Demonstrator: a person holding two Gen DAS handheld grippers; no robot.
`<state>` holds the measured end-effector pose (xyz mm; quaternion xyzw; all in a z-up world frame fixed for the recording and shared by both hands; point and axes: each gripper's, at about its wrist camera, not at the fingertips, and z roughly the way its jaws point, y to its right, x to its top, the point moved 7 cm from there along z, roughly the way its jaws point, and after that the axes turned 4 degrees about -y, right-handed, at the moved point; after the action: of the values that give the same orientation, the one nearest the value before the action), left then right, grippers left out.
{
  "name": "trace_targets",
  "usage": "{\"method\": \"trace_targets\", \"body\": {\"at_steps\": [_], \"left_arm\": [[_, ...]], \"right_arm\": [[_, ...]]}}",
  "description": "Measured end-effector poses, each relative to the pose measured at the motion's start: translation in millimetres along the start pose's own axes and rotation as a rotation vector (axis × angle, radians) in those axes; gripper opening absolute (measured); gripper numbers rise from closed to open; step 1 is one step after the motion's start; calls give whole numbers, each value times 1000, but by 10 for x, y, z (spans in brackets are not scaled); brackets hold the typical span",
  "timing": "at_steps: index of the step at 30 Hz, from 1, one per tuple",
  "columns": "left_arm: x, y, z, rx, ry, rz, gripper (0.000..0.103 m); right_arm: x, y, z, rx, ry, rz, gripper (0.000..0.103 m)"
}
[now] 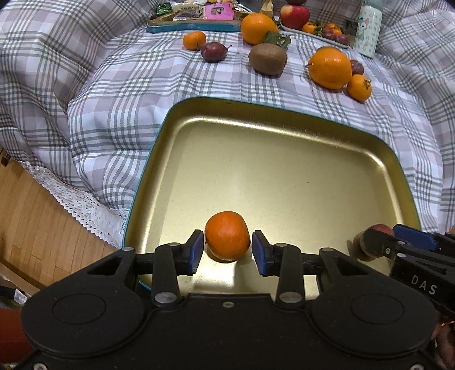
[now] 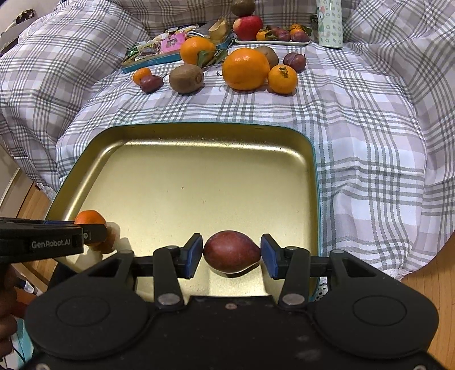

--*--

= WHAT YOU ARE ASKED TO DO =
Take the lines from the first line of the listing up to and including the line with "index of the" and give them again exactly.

= ANSWER TO THE EXERCISE =
Demonstrator: a person holding two Gen DAS handheld grippers; no robot.
`<state>` holds the measured end-effector pose (xyz mm; quaternion xyzw; all in a z-up world frame fixed for the recording and shared by both hands; point and axes: each gripper's, at about its wrist camera, not at the fingertips, and z roughly the way its jaws point, y to its right, x to its top, the point moved 7 cm from there along z, roughly the way its jaws point, and after that the axes turned 4 degrees about -y, right-handed, at the moved point; after the action: of the values that give the same orientation, the one nearest the value before the action), left then right, grippers left out.
{
  "name": "trace_targets",
  "usage": "{\"method\": \"trace_targets\", \"body\": {\"at_steps\": [_], \"left_arm\": [[_, ...]], \"right_arm\": [[_, ...]]}}",
  "description": "Measured end-effector poses, each relative to the pose measured at the motion's start: translation in millimetres along the start pose's own axes and rotation as a rotation vector (axis × angle, radians) in those axes; gripper opening absolute (measured); gripper numbers rise from closed to open; step 1 is one step after the motion's start; calls give whole numbers, each value times 1000, but by 10 for x, y, z (spans in brackets are not scaled); brackets hold the typical span",
  "timing": "at_steps: index of the step at 30 Hz, from 1, one per tuple",

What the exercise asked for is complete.